Activity:
Write out exactly the lines of the entries below from the one holding "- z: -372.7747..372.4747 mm" to the one holding "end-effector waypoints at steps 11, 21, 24", inclusive, and leave out all other lines.

Task material:
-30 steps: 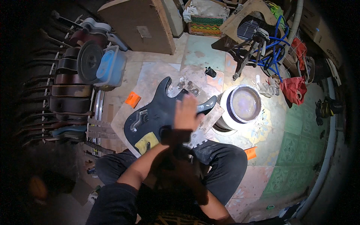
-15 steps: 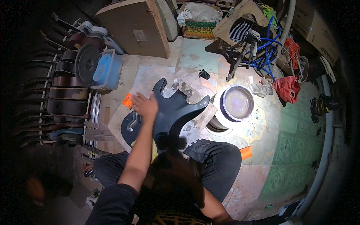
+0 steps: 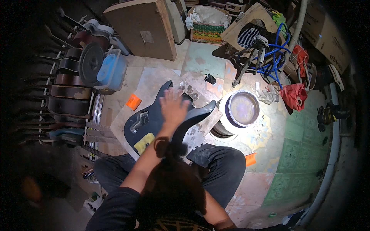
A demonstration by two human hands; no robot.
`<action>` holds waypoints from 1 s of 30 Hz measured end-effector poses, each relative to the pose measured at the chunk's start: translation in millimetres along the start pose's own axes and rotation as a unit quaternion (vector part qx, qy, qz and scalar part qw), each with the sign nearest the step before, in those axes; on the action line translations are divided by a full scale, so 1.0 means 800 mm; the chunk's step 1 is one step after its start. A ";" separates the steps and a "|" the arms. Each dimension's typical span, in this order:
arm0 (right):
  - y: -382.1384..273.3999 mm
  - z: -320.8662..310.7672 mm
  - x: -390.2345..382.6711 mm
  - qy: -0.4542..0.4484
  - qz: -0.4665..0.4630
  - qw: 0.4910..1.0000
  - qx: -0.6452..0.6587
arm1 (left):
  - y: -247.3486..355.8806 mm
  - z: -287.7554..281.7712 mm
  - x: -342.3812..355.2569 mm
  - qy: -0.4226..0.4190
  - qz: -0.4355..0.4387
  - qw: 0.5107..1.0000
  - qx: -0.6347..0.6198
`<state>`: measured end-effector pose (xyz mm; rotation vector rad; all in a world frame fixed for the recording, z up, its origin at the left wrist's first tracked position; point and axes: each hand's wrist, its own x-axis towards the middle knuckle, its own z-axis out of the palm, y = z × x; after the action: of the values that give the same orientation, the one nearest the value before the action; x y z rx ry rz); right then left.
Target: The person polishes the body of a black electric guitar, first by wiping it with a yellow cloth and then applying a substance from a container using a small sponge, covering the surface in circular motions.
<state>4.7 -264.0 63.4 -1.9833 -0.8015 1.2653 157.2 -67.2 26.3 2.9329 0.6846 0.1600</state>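
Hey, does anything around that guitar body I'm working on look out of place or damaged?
The dark guitar body is bare: no neck and no strings, with open cavities in its face. It lies slanted on a board on the floor, your left hand flat on it. A yellow cloth lies on its lower end. No spill shows.

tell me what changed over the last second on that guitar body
The left hand swept from the upper middle of the dark guitar body to its left edge, then back to the middle, lying flat on it with no grip. The guitar body, the yellow cloth and the white bucket kept their places.
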 end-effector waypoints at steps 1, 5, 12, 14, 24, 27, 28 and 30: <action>-0.011 -0.004 0.002 -0.004 0.005 1.000 -0.005 | -0.043 -0.009 0.005 0.001 -0.067 0.997 -0.027; -0.066 -0.014 0.000 -0.044 0.010 0.998 -0.035 | -0.168 0.021 -0.002 0.130 -0.287 0.947 0.066; 0.074 0.066 -0.003 0.202 -0.224 0.935 0.189 | 0.040 -0.001 -0.099 -0.012 0.124 0.990 -0.061; 0.067 0.054 -0.004 0.170 -0.212 0.942 0.199 | 0.034 0.008 -0.107 -0.011 0.141 0.981 -0.134; 0.005 0.008 0.021 -0.002 0.013 0.996 -0.093 | -0.119 -0.005 -0.027 0.092 -0.173 0.980 0.023; 0.011 0.007 0.026 -0.024 0.041 0.995 -0.093 | -0.037 -0.008 -0.068 0.028 -0.006 1.000 -0.006; 0.009 0.003 0.026 -0.048 0.046 0.992 -0.104 | -0.018 -0.014 -0.083 -0.015 0.057 0.997 -0.053; 0.000 -0.001 0.025 -0.073 0.049 0.989 -0.120 | -0.008 -0.011 -0.091 -0.009 0.098 0.990 -0.103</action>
<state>12.1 -248.6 52.7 -2.1608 -0.9768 1.4417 88.1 -93.0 28.2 2.7928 0.3519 0.2095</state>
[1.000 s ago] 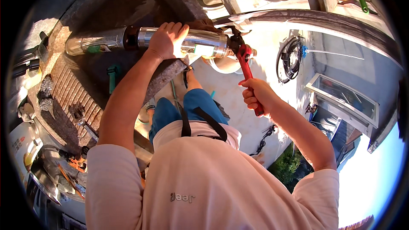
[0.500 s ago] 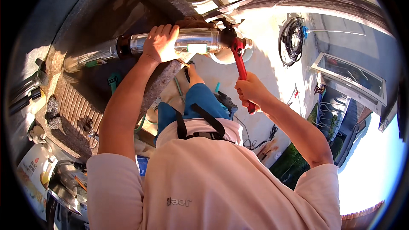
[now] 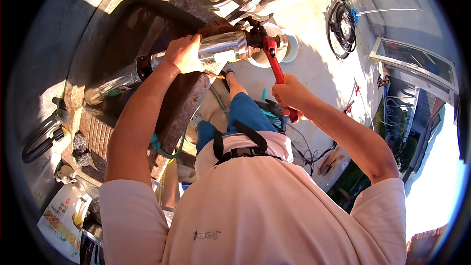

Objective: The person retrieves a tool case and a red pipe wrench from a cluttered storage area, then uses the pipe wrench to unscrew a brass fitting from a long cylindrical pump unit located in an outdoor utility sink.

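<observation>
A long, shiny stainless-steel submersible pump [image 3: 223, 45] lies at a slant across a stone sink [image 3: 185, 110], its right end sticking out past the rim. My left hand [image 3: 184, 55] grips the steel body from above near its middle. A dark fitting [image 3: 255, 34] sits at the pump's right end. A red pipe wrench [image 3: 276, 66] has its jaws at that fitting; the exact bite is hard to make out. My right hand [image 3: 294, 94] is closed round the lower part of the wrench handle.
Pale buckets [image 3: 290, 46] stand on the floor below the pump's right end. A coiled black hose [image 3: 342, 29] lies farther right, near a framed window [image 3: 414, 64]. At the left are a black-handled tap [image 3: 41, 145], a scouring pad [image 3: 81, 149] and a white printed bag [image 3: 64, 213].
The view has shifted, and the pump's left end sits lower in it. The wrench handle is slightly steeper and my right hand slightly farther right. Both hands keep their hold.
</observation>
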The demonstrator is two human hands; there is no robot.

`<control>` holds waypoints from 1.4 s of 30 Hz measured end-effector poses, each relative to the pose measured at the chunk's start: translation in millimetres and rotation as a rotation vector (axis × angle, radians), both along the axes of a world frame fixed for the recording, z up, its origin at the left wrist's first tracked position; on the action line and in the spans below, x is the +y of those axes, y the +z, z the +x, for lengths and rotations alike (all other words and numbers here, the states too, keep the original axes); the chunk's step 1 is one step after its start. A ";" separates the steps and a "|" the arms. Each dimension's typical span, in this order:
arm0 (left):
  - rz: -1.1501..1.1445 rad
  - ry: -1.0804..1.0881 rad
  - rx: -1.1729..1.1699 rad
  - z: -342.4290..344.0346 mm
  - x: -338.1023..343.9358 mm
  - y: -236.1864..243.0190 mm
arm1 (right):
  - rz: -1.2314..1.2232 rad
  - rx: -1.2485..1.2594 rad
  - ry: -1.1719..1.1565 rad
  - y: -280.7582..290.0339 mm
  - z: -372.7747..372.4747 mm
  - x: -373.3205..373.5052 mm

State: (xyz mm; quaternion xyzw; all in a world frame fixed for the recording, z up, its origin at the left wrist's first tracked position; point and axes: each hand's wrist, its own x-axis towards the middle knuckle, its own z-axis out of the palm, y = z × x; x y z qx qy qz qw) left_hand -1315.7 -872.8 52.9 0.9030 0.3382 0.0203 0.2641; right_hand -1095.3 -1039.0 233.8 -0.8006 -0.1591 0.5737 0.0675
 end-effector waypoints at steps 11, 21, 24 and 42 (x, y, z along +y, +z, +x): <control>-0.068 0.004 0.045 3.8 6.1 5.9 | 0.047 0.051 -0.048 7.5 -4.9 7.4; 0.039 0.020 -0.151 -2.7 -5.0 -8.8 | 0.022 -0.019 -0.068 -7.4 -17.5 -11.9; 0.092 0.040 -0.181 -2.3 -15.3 -13.9 | 0.087 -0.043 -0.067 -25.6 -16.1 -34.9; 0.174 0.078 -0.152 1.0 -13.9 -14.9 | 0.166 -0.202 0.025 -48.4 -14.0 -48.1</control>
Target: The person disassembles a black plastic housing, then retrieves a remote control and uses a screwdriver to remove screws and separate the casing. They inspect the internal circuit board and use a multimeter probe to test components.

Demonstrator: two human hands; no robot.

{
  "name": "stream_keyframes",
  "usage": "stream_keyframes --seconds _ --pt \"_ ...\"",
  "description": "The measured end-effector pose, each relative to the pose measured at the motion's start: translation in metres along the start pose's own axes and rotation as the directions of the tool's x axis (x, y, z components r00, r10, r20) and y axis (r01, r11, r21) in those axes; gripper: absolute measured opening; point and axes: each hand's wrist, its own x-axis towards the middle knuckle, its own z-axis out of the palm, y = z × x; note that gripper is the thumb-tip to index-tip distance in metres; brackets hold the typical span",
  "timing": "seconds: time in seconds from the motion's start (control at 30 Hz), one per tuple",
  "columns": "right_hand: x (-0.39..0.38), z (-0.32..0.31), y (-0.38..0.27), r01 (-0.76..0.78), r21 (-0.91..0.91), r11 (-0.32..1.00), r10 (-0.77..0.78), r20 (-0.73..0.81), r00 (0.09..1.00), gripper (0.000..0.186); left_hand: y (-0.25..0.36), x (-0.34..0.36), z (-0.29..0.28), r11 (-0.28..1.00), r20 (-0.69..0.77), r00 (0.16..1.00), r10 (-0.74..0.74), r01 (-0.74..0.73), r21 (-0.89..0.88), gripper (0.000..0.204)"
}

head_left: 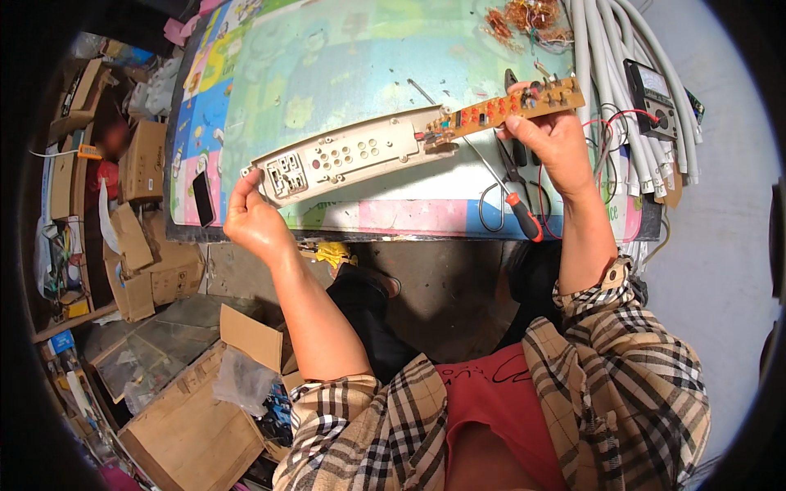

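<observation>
My left hand [254, 216] grips the left end of a long off-white plastic housing [352, 155], thumb on its top face. Its inner side shows round holes, screw posts and a square patterned section. My right hand [550, 143] pinches a narrow brown circuit board [508, 109] carrying red parts and other small components. The board's left end meets the housing's right end, where wires show; whether they are joined is unclear. Both are held tilted above the table, right side higher. Below the board lie a red-and-black-handled screwdriver [522, 214] and dark-handled pliers [512, 168].
The table [352, 49] has a colourful printed cover. On its right are a multimeter [652, 98] with red and black leads and a bundle of white tubes [602, 49]. Copper wire [532, 20] lies at the back, a phone [203, 199] at the left edge. Cardboard boxes [147, 159] stand left.
</observation>
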Motion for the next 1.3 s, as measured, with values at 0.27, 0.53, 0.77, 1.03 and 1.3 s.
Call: stream_keyframes --seconds 0.27,0.53,0.77,1.03,1.3 --pt "-0.003 -0.013 -0.012 0.059 -0.104 0.993 -0.054 0.049 0.997 0.039 -0.002 0.005 -0.007 0.996 0.004 0.996 -0.084 0.084 -0.031 0.021" --pt "-0.003 -0.019 -0.016 0.009 0.062 0.998 -0.012 0.039 0.999 0.039 -0.001 0.009 -0.012 0.982 0.013 0.989 -0.144 0.145 -0.119 0.022" --pt "0.005 -0.033 -0.001 -0.06 0.273 0.96 0.079 -0.057 0.995 0.034 0.0 0.008 -0.013 0.989 -0.02 0.992 -0.123 0.121 -0.079 0.022" --pt "0.009 -0.045 -0.001 -0.049 0.302 0.952 0.093 -0.134 0.987 0.035 -0.011 0.013 -0.018 0.995 -0.103 0.995 0.008 0.002 0.096 0.021" --pt "0.003 -0.026 -0.004 -0.047 0.267 0.963 0.077 -0.104 0.992 0.051 -0.038 0.025 -0.018 0.992 -0.089 0.99 -0.112 0.107 -0.066 0.02"
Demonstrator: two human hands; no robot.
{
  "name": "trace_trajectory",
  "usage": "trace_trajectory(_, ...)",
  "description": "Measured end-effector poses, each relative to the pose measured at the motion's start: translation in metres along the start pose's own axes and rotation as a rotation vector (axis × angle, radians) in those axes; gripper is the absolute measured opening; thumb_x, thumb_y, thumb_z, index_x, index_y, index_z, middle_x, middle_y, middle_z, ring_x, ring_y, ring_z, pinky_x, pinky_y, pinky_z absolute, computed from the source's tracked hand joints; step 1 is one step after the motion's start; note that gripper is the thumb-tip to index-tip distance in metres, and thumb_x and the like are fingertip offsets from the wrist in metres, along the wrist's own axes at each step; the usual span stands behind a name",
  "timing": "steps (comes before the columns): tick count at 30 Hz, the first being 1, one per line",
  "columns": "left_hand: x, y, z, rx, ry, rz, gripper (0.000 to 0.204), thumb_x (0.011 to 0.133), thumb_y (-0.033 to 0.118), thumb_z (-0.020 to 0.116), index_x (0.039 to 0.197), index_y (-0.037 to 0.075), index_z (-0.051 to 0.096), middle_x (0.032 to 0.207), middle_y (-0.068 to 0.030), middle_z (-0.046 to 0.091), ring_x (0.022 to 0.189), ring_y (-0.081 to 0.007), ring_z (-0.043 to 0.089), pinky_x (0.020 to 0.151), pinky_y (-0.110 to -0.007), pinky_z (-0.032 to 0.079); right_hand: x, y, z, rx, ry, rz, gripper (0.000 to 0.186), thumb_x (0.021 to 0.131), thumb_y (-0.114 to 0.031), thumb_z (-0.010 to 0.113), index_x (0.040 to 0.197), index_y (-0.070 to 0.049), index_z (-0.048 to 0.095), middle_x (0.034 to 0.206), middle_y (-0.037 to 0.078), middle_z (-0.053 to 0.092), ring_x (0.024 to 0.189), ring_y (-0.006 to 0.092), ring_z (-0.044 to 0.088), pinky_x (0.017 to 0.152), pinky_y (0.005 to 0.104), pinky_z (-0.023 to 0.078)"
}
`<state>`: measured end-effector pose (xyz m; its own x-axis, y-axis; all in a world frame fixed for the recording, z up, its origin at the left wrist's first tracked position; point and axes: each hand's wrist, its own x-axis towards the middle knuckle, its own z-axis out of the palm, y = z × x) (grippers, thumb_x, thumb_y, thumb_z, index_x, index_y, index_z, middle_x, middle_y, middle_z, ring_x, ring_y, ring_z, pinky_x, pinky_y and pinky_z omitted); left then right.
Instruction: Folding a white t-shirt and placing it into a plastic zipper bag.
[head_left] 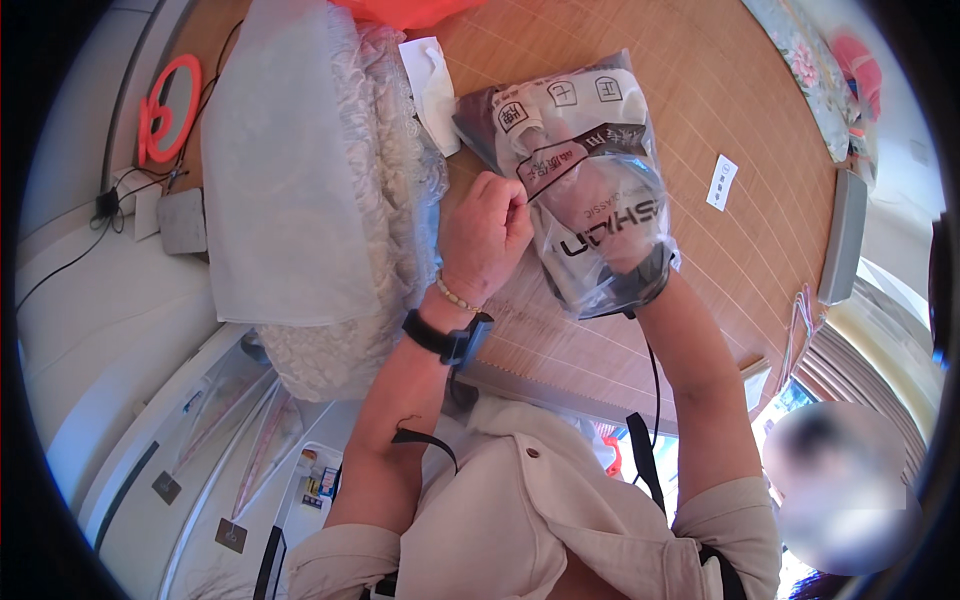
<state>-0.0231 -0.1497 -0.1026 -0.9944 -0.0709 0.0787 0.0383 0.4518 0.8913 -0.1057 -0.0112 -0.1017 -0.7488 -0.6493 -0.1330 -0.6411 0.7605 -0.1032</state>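
Observation:
A see-through plastic bag (pixel 615 95) with black print lies tilted on the wooden table, and something dark shows at its far left corner. My left hand (pixel 488 232) is closed, its fingertips pinching the bag's left edge. Through the opening at the bag's near right end, my right hand (pixel 597 212) reaches inside. It shows only dimly through the printed plastic, so whether its fingers grip anything cannot be made out. The bag's mouth bunches around my right wrist.
White lacy fabric under a pale sheet (pixel 285 170) fills the table's left side. A crumpled white paper (pixel 430 92) lies beside it. Right of the bag is a small white label (pixel 721 182); a grey block (pixel 843 237) sits at the right edge. Red scissors-like handles (pixel 172 108) lie far left.

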Motion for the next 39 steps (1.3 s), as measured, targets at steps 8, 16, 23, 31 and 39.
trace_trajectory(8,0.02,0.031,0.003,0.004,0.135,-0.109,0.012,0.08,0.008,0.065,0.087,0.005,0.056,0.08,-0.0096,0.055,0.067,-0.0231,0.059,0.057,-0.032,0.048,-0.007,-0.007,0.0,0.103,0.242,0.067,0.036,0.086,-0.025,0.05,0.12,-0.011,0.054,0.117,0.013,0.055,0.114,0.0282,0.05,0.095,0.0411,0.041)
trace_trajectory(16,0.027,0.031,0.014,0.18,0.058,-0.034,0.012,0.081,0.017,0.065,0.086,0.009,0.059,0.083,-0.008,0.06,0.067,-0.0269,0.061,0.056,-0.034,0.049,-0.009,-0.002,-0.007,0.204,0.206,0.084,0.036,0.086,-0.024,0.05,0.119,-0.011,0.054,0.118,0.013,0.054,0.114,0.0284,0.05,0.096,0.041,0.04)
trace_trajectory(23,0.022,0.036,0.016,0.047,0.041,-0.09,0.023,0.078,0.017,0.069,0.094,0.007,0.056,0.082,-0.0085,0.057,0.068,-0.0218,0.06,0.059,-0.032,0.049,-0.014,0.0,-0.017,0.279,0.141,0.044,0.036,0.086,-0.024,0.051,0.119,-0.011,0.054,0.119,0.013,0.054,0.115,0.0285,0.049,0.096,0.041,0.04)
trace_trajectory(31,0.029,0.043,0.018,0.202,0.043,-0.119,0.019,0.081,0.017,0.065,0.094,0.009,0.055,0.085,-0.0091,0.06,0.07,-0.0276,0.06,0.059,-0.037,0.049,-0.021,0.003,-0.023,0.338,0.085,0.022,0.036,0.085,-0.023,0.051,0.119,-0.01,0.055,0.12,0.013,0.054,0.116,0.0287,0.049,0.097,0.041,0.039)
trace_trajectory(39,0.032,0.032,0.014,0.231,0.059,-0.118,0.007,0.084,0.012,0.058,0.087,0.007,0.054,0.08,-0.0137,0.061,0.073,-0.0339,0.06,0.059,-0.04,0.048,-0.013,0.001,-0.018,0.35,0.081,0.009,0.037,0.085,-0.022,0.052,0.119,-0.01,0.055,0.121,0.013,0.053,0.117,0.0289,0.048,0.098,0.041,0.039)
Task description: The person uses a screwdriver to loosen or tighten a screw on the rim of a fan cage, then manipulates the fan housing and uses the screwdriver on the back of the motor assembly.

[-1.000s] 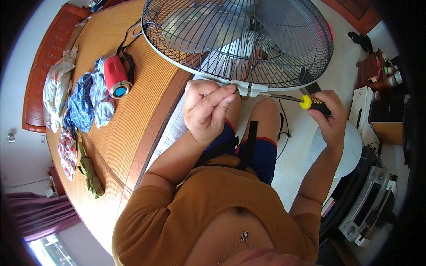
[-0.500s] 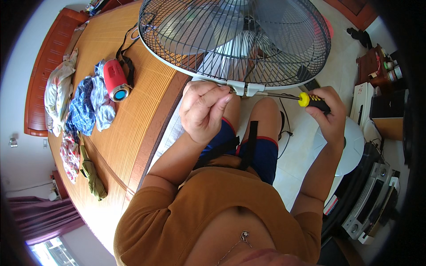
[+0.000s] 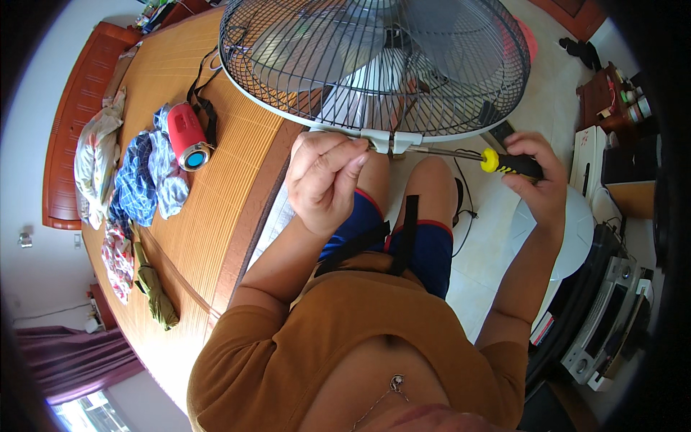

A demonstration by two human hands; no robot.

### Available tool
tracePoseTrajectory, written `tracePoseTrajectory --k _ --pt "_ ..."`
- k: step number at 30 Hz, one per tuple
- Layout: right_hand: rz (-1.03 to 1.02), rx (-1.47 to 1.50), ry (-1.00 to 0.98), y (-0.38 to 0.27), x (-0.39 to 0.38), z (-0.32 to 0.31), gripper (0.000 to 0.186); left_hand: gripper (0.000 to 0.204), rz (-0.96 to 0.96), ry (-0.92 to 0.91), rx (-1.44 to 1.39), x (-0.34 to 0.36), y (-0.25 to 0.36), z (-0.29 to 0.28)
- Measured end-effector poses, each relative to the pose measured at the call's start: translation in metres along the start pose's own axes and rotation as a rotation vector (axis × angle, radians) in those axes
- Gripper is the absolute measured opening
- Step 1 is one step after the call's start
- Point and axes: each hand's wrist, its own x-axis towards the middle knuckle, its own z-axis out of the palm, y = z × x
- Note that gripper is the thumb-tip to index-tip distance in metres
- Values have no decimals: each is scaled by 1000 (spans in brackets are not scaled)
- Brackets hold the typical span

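A fan's black wire cage [image 3: 374, 65] fills the top of the view, with a white clip [image 3: 389, 141] on the lower edge of its pale rim. Just at the left of that clip, my left hand [image 3: 320, 176] pinches with thumb and forefinger; whatever is between the fingertips is too small to name. My right hand [image 3: 541, 183] grips a screwdriver [image 3: 511, 164] with a yellow and black handle, its metal shaft pointing left to the clip. The shaft's tip is hard to make out at the clip. My bare thighs and blue shorts are beneath.
To the left, a bed with a woven mat [image 3: 230, 209] holds a red cylindrical speaker [image 3: 186, 133], rumpled clothes [image 3: 137, 180] and an olive umbrella [image 3: 157, 295]. At right are a round pale base [image 3: 554, 252], a cable on the floor, boxes and a silver electronic unit [image 3: 604, 317].
The fan rim and my left hand have shifted a little left. My right hand's fingers have shifted on the screwdriver's handle. The surroundings sit slightly differently in the view.
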Motion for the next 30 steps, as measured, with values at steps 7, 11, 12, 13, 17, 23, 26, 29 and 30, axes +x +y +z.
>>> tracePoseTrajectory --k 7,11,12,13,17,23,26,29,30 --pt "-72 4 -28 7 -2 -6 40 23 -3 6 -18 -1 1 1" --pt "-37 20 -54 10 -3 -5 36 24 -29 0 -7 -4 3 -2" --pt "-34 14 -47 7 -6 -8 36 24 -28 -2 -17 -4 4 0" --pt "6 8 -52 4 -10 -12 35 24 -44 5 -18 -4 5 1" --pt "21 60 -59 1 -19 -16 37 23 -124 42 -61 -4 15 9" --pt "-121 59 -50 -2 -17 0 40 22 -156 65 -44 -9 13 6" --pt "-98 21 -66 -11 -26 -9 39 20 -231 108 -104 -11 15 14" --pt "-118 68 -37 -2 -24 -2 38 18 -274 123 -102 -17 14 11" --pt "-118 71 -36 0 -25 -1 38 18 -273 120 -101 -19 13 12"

Answer box:
  - z: -372.7747..372.4747 mm
  - x: -373.3205..373.5052 mm

State: (xyz mm; quaternion xyzw; all in a world frame fixed for the recording, z up, its origin at the left wrist's first tracked position; point and axes: each hand's wrist, its own x-axis towards the middle knuckle, its own z-axis out of the palm, y = z × x; x y z qx qy qz qw) left_hand -1315.7 -872.8 52.9 0.9030 0.3382 0.0203 0.2641; right_hand -1095.3 -1039.0 233.8 -0.8006 -0.1591 0.5737 0.0675
 end-effector waypoints at steps 11, 21, 24 and 42 (x, y, z along +y, +z, +x): <control>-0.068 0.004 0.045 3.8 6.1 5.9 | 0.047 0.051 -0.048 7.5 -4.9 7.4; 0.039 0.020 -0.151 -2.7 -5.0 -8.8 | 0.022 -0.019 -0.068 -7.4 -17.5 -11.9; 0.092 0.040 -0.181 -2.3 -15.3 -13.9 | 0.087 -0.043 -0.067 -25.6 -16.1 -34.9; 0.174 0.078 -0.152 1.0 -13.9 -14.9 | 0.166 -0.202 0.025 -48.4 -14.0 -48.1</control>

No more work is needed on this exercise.